The Wikepedia entry goes on to provide a similar metaphor, this time applied to films: “nuking the fridge.” This metaphor, according to Wikepedia, is “an allusion to a scene early in the 2008 film Indiana Jones and the Kingdom of the Crystal Skull. In the scene, Indiana Jones is hit by the blast of a nuclear weapon while hiding inside a lead-lined refrigerator in a desperate attempt at survival. The refrigerator is hurled a great distance through the sky and tumbles hard to the ground, while the structures surrounding it are utterly obliterated. A relatively uninjured Jones emerges to witness the mushroom cloud miles away … Some moviegoers found the absurdity of this event disappointing and reflective of the decreased quality of the series.”

I can’t speak to the decline in quality these scenes may or may not represent, but both these metaphors are fantastic and reflective of the endless inventiveness of the metaphor-making mind.
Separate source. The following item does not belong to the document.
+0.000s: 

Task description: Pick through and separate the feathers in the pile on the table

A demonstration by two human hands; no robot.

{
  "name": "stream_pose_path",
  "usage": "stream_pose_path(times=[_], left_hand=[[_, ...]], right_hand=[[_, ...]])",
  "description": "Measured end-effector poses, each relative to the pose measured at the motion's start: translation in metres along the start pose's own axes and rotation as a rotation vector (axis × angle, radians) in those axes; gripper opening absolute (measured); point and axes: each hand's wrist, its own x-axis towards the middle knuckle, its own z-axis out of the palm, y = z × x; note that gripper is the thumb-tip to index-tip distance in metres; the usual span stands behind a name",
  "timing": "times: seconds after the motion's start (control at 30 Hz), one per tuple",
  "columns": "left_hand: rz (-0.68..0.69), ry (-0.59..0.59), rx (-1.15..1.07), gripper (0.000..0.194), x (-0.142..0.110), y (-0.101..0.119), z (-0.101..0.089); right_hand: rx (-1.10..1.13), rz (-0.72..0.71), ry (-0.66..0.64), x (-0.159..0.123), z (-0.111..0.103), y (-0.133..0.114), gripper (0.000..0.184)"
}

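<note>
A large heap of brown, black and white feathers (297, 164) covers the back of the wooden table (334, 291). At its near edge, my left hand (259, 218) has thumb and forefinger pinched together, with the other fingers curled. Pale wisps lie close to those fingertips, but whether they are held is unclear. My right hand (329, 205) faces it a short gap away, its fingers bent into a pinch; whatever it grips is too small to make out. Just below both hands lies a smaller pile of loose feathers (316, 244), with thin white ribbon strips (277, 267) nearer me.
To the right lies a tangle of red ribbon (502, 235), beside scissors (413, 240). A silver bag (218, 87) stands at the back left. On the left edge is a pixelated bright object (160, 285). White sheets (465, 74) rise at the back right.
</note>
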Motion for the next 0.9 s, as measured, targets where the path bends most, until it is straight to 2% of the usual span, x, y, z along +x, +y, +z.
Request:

Metaphor, I.B.M.’s Watson, and Jeopardy

It’s funny how the things that turn out to be important are somehow never the things you thought would turn out to be important, like the importance of a Jeopardy-playing computer program to what it means to be ‘human’. Tomorrow, the face off between I.B.M.’s Watson computer and the two best human Jeopardy players will be broadcast—and Watson is expected to win. This is technologically a big deal, as explained brilliantly in this Mashable article,  because of the awesome computing power needed to get computers to parse the puns and allusions characteristic of Jeopardy answers. It’s humanistically a big deal because, until tomorrow (maybe), playing Jeopardy was one of those things that only humans were thought to do well. Before Watson, only homonids were thought to be any good with homonyms.

What does this have to do with metaphor? Well, the kinds of things Watson and his human opponents will be parsing tomorrow are the same kinds of things that go into metaphors: loose associations, punning relationships, sidelong and sidereal correlations. Until now, computers have not been very good at making these kinds of intuitive connections, as the wealth of useless information thrown up by the simplest Google search demonstrates. If Watson can do it, though, that is one giant leap for computerkind…

There has been research, usually involving the painstaking compilation of crucial keywords, designed to teach computers to understand metaphors. Watson may well turn out to be the first proof of concept. And there is no reason, theoretically at least, why computers shouldn’t understand metaphors. The one crucial ingredient is context.

You don’t have to look to computers for examples of poor metaphor comprehension. Children are pretty poor at comprehending complex metaphors, too, at least until they reach adolescence. As children’s knowledge of the world grows, though, so does their metaphorical range. The same is true for adults. Any metaphor is comprehensible only to the extent that the domains from which it is drawn are familiar. If you have the context, you can figure out the meaning.

The lack of essential context is what perplexed the crew of the Starship Enterprise when they encountered the Tamarians in the “Darmok” episode of Star Trek: the Next Generation. The Tamarians speak a language no one has yet been able to fully decipher. The Tamarian tongue is so elusive because it is so allusive, consisting entirely of metaphors from the alien race’s mythology and history. In Tamarian, for example, “cooperation” is expressed by the phrase “Darmok and Jalad at Tanagra” because Tamarian folklore includes the tale of Darmok and Jalad, two warriors who banded together to fight a common foe on the island of Tanagra. Other Tamarian metaphors include “Darmok on the ocean” for loneliness, “Shaka, when the walls fell” for failure, “The river Temarc in winter” for silence, “Sokath, his eyes open” for understanding, and “Kiteo, his eyes closed” for refusal to understand. In comprehending metaphor, context is king. There’s absolutely no reason why a computer can’t do it.

And it’s funny how books you’d almost forgotten turn out to be unexpectedly relevant, like The Body Electric, which, like this piece on Watson in the NYTimes, explores how computers could be considered living things—given the right senses and enough context.